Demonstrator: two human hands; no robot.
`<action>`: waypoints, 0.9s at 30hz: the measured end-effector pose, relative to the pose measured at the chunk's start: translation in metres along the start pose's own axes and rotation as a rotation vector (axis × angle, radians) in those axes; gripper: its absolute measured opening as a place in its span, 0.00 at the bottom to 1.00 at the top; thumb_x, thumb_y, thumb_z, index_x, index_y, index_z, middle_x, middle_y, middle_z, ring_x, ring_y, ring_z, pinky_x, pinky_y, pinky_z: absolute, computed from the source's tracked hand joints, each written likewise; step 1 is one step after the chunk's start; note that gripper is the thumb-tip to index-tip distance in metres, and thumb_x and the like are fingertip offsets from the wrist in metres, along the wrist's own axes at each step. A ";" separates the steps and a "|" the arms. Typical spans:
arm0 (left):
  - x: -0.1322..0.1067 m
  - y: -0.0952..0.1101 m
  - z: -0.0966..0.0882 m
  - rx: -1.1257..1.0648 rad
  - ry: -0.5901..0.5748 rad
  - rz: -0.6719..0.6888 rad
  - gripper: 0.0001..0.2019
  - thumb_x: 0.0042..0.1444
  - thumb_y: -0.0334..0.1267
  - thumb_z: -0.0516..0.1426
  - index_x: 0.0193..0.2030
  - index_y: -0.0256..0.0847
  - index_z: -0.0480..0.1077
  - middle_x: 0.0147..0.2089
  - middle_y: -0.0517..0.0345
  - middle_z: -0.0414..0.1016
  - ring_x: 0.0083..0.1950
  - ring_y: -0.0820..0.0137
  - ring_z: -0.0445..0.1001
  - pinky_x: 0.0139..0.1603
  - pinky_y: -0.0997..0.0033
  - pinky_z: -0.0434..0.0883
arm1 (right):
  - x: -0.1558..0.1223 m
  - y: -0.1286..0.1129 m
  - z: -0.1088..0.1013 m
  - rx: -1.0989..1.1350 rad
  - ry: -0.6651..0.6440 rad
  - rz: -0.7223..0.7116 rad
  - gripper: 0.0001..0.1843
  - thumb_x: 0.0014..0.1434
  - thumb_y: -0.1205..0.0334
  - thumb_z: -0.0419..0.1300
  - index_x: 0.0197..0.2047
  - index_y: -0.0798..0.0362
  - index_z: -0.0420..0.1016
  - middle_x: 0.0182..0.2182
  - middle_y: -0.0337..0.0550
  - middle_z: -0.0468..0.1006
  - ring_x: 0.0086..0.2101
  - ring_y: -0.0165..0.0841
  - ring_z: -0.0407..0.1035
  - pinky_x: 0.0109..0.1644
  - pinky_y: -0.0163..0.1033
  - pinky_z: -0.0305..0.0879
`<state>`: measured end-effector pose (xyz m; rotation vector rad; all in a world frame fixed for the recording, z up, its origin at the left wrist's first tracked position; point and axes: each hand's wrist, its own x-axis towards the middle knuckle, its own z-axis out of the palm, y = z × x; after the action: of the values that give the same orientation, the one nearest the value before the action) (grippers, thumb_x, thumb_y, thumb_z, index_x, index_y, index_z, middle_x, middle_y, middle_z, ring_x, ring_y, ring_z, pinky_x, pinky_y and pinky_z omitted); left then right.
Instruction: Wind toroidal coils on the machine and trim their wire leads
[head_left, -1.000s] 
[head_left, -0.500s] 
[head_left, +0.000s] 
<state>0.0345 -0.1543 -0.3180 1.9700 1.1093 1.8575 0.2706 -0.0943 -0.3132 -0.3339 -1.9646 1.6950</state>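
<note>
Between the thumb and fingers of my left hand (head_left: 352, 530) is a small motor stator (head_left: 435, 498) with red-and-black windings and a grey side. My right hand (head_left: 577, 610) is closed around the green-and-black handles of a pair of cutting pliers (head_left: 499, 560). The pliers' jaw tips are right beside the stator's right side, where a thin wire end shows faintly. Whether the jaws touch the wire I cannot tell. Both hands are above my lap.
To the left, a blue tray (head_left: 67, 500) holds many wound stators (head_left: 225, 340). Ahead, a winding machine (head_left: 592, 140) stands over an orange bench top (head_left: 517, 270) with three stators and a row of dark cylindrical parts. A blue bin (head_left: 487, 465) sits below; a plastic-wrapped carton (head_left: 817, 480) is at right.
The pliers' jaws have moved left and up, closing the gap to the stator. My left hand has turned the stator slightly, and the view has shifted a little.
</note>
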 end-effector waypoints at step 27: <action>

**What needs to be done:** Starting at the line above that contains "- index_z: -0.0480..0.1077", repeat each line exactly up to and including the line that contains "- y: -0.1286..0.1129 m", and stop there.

**Reply to the task:**
  - index_z: -0.0480..0.1077
  - middle_x: 0.0147..0.2089
  - middle_y: -0.0517..0.0345
  - middle_z: -0.0414..0.1016
  - ring_x: 0.0083..0.1950
  - ring_y: -0.0820..0.0137
  - ring_z: -0.0445..0.1001
  - pinky_x: 0.0139..0.1603
  - pinky_y: -0.0997..0.0033
  - pinky_z: -0.0434..0.0883
arm1 (right):
  - x: -0.1558..0.1223 m
  - y: -0.1286..0.1129 m

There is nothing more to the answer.